I have PDF files I need to prepare for viewing on mobile devices. The worse case would be ~50 pages, with lots full color images and vector art, file size approx. 40MB. This is acceptable for PC viewing on broadband, but not great for mobile viewing due to long download times and very laggy scrolling on mobile (At least on my overclocked Droid). Are there any tools or libraries for processing the files to simply the vector stuff, downsample/recompress the images, that sort of thing?
Output in pdf format is not absolutely essential, but it needs to be something readable on android and iOS devices without software downloads.
There are a few main things that can blow up the size of a PDF on mobile devices:
FOSS software: Ghostscript can try to size down your PDFs, mainy be re-sampling the pictures used and by removing older versions ("generations") of PDF objects which were replaced by newer ones:
gswin32c.exe ^
-o sized-down.pdf ^
-sDEVICE=pdfwrite ^
-dPDFSETTINGS=/ebook ^
-dEmbedAllFonts=false ^
-c ".setpdfwrite <</AlwaysEmbed [ ]>>" ^
-f blown-up.pdf
You can add more parameters to above commandline to size down certain PDFs even more (f.e. by setting a lower max resolution, etc.) Here is an example to enforce a downsampling for color and grayscale images to 72dpi:
gswin32c.exe ^
-o sized-down.pdf ^
-sDEVICE=pdfwrite ^
-dPDFSETTINGS=/ebook ^
-dEmbedAllFonts=false ^
-dColorImageDownsampleThreshold=1.0 ^
-dColorImageDownsampleType=/Average ^
-dColorImageResolution=72 ^
-dGrayImageDownsampleThreshold=1.0 ^
-dGrayImageDownsampleType=/Average ^
-dGrayImageResolution=72 ^
-c ".setpdfwrite <</AlwaysEmbed [ ]>>" ^
-f blown-up.pdf
Commercial+closed source software: callas pdfToolbox4 is able to reduce file sizes even more by applying a custom profile to the PDF downsizing process (it can even un-embed fonts and ICC profiles).
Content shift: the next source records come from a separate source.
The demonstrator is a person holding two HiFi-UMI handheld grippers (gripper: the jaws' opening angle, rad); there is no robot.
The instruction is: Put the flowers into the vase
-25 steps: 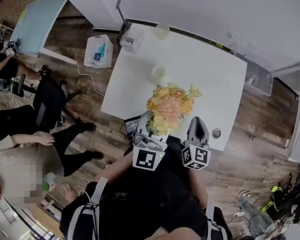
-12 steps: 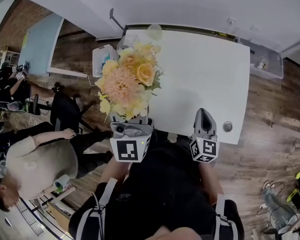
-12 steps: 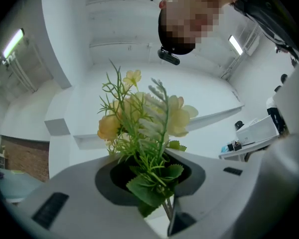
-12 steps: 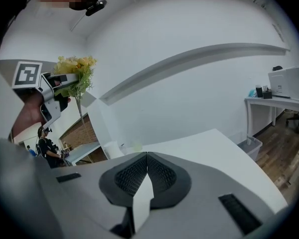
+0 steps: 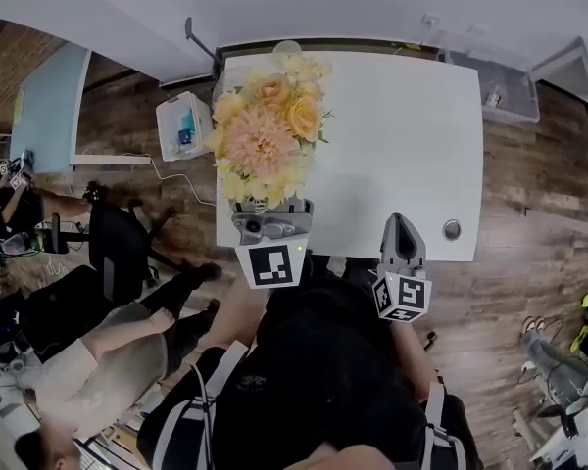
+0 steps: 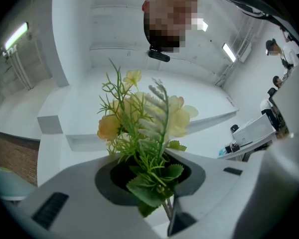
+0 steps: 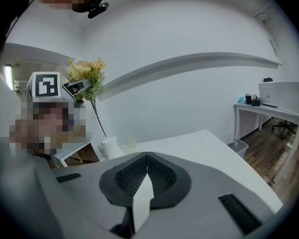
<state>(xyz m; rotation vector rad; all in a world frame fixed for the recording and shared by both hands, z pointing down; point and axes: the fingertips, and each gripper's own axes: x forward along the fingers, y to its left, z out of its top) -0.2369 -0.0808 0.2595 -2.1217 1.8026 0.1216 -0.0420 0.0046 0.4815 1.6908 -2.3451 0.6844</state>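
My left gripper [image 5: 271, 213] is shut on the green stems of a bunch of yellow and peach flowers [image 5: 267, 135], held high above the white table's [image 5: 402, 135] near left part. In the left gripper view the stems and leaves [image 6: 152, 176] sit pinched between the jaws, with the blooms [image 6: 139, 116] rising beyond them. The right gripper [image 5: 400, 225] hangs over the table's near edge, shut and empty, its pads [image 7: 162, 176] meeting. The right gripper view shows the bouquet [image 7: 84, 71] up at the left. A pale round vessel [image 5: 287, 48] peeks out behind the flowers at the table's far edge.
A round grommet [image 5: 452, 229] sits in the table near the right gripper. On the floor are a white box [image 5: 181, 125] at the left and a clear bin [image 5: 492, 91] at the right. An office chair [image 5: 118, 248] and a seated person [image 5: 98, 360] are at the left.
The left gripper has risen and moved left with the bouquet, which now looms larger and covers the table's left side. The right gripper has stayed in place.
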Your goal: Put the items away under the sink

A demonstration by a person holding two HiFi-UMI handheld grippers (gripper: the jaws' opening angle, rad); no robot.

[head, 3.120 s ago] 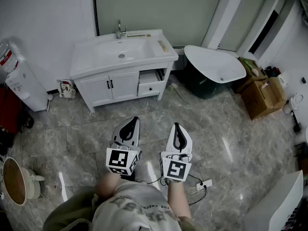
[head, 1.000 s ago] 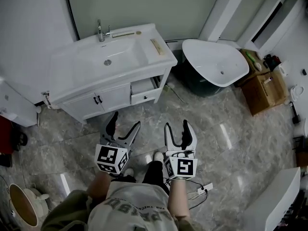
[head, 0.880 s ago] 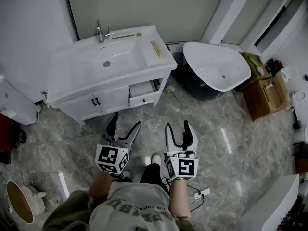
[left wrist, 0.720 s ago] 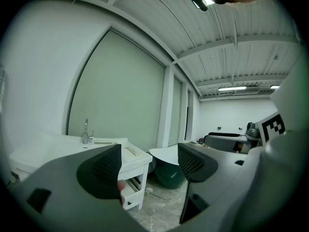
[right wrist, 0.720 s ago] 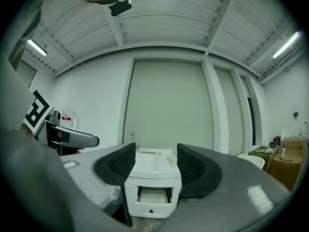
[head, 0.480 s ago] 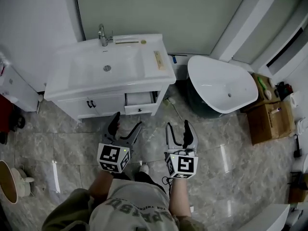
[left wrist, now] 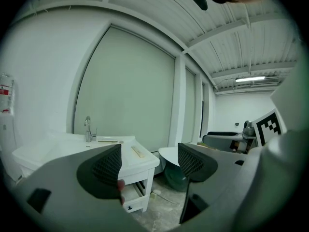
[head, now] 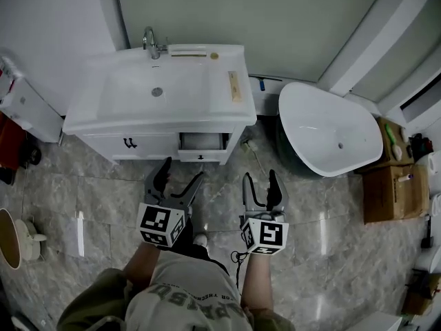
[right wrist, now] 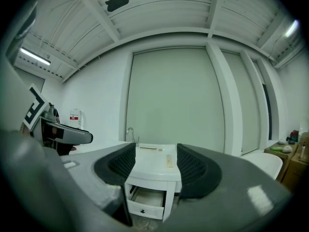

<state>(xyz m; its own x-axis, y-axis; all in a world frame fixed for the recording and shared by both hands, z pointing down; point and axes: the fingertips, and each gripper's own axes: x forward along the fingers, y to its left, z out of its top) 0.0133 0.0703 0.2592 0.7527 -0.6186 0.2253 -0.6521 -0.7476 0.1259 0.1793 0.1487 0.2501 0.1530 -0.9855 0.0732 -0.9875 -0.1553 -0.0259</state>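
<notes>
A white sink cabinet (head: 162,95) stands ahead against the wall, with a chrome tap (head: 151,41) at its back. On its top lie a long wooden comb-like piece (head: 235,86), a thin bar (head: 187,54) and a small round object (head: 214,56). Its drawer (head: 201,143) is pulled out; the two cabinet doors (head: 131,145) are closed. My left gripper (head: 178,176) and right gripper (head: 264,185) are both open and empty, held over the floor just short of the cabinet. The drawer (right wrist: 147,201) shows between the right gripper's jaws.
A white freestanding tub (head: 329,129) sits to the right of the cabinet. A cardboard box (head: 393,185) with small items stands at far right. A white unit (head: 27,105) stands left of the sink. A round basin (head: 8,238) is at the left edge. A white cable lies on the marble floor.
The view has moved closer to the sink cabinet, which now sits straight ahead. Both grippers went from shut three seconds ago to open, and have stayed open.
</notes>
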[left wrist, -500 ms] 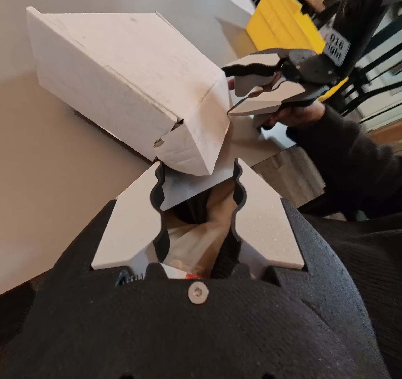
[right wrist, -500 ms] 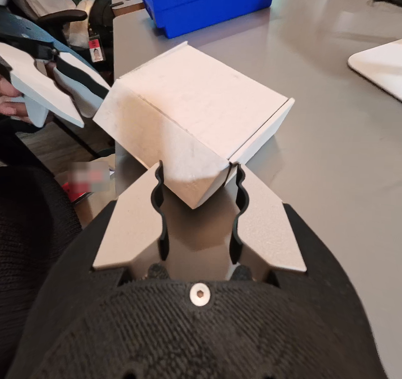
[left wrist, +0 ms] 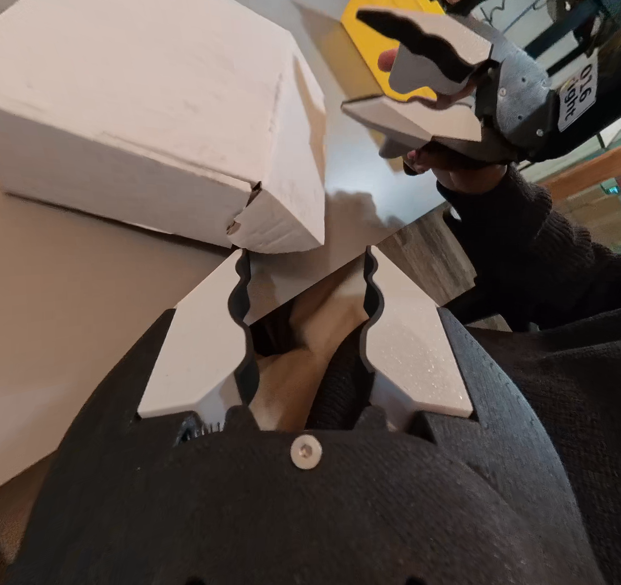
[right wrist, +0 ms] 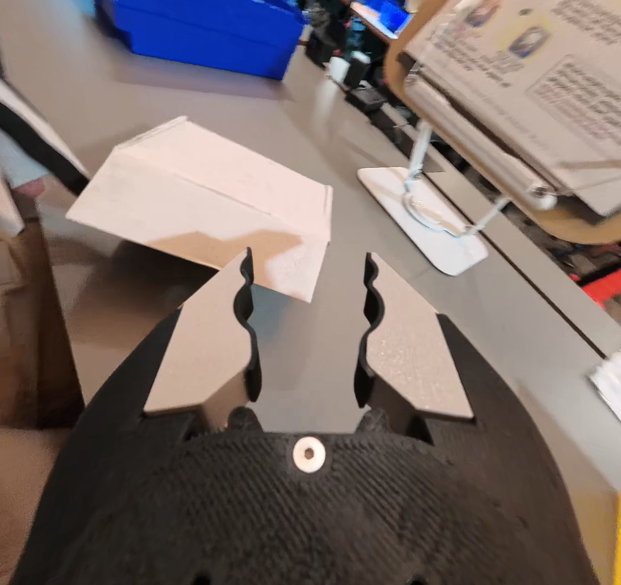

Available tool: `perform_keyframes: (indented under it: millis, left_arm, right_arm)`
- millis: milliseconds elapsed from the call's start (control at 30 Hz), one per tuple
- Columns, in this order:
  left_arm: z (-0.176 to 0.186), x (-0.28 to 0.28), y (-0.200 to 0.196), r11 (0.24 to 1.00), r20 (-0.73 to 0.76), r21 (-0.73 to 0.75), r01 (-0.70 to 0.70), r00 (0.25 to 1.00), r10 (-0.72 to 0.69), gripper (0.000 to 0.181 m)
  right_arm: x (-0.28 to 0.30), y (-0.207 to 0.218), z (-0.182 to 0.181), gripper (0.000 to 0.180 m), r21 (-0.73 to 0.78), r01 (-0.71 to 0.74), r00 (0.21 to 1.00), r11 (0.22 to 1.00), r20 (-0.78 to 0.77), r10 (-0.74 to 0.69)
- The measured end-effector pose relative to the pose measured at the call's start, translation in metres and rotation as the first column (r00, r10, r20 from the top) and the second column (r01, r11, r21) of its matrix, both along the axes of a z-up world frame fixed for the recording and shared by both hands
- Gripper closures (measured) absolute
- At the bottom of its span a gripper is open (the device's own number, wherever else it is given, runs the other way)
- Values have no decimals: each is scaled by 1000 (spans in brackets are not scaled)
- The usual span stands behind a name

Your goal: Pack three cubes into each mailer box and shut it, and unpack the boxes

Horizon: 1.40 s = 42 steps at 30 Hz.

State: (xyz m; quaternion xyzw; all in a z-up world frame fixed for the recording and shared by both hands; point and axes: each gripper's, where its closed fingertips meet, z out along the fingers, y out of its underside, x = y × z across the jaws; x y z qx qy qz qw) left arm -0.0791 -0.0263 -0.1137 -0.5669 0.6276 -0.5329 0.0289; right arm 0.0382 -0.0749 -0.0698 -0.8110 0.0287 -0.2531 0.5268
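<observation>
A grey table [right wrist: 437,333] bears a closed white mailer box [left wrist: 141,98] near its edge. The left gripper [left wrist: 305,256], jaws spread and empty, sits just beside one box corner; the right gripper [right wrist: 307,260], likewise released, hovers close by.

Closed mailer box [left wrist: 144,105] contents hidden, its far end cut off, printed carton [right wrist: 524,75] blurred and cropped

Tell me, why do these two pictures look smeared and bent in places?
Right wrist view: motion blur smears the blue bin and cardboard box; a shadow crosses the white box. Left wrist view: sharper, but the wide lens bows the white box, and the table shows glare.
</observation>
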Motion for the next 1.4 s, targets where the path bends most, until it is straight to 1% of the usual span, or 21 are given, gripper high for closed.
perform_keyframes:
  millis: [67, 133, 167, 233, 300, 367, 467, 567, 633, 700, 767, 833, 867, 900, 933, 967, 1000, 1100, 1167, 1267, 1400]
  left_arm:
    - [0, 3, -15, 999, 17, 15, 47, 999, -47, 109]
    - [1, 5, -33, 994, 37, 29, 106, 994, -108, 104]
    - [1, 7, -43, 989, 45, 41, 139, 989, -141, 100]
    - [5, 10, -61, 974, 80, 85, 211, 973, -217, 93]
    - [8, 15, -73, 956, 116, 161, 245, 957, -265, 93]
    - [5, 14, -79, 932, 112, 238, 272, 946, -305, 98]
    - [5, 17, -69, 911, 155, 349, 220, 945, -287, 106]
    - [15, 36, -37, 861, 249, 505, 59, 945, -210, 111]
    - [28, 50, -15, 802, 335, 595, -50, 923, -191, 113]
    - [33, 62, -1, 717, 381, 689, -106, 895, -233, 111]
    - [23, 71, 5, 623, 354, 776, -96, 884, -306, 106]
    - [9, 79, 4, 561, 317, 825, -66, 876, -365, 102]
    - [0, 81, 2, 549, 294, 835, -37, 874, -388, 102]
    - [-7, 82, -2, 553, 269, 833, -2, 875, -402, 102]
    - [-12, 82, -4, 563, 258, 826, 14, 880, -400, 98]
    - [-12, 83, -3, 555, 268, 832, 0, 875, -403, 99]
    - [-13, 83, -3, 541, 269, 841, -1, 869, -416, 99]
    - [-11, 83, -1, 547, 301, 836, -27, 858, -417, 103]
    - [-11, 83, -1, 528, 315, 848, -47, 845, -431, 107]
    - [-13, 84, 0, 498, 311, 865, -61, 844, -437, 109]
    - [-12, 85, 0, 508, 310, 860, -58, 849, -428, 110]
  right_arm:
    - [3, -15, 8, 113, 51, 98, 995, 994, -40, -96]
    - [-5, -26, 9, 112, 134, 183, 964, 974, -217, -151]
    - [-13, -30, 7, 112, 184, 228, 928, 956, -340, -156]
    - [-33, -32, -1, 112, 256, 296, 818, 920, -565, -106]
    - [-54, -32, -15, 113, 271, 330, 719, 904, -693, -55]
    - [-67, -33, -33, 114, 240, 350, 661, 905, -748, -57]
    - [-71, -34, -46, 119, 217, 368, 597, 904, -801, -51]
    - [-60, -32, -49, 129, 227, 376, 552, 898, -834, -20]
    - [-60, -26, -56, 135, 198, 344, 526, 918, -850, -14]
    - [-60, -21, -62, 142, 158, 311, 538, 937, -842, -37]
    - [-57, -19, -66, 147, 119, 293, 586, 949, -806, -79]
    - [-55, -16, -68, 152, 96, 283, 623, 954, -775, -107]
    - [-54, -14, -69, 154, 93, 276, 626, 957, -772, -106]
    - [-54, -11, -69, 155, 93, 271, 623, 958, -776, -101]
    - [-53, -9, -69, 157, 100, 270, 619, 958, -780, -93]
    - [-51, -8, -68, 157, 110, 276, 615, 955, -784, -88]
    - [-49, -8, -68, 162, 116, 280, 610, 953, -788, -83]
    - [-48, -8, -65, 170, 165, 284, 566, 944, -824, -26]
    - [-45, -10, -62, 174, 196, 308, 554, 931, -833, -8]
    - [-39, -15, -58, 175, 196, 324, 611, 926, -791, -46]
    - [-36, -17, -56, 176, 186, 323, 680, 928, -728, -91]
Update 2: See also the following (new) question with the answer:
It provides some sample PostScript code which completely removes all (raster) images from the PDF, leaving the rest of the page layout unchanged. This is useful in cases where you do not want the (raster) images, but only the text parts in order to reduce file size.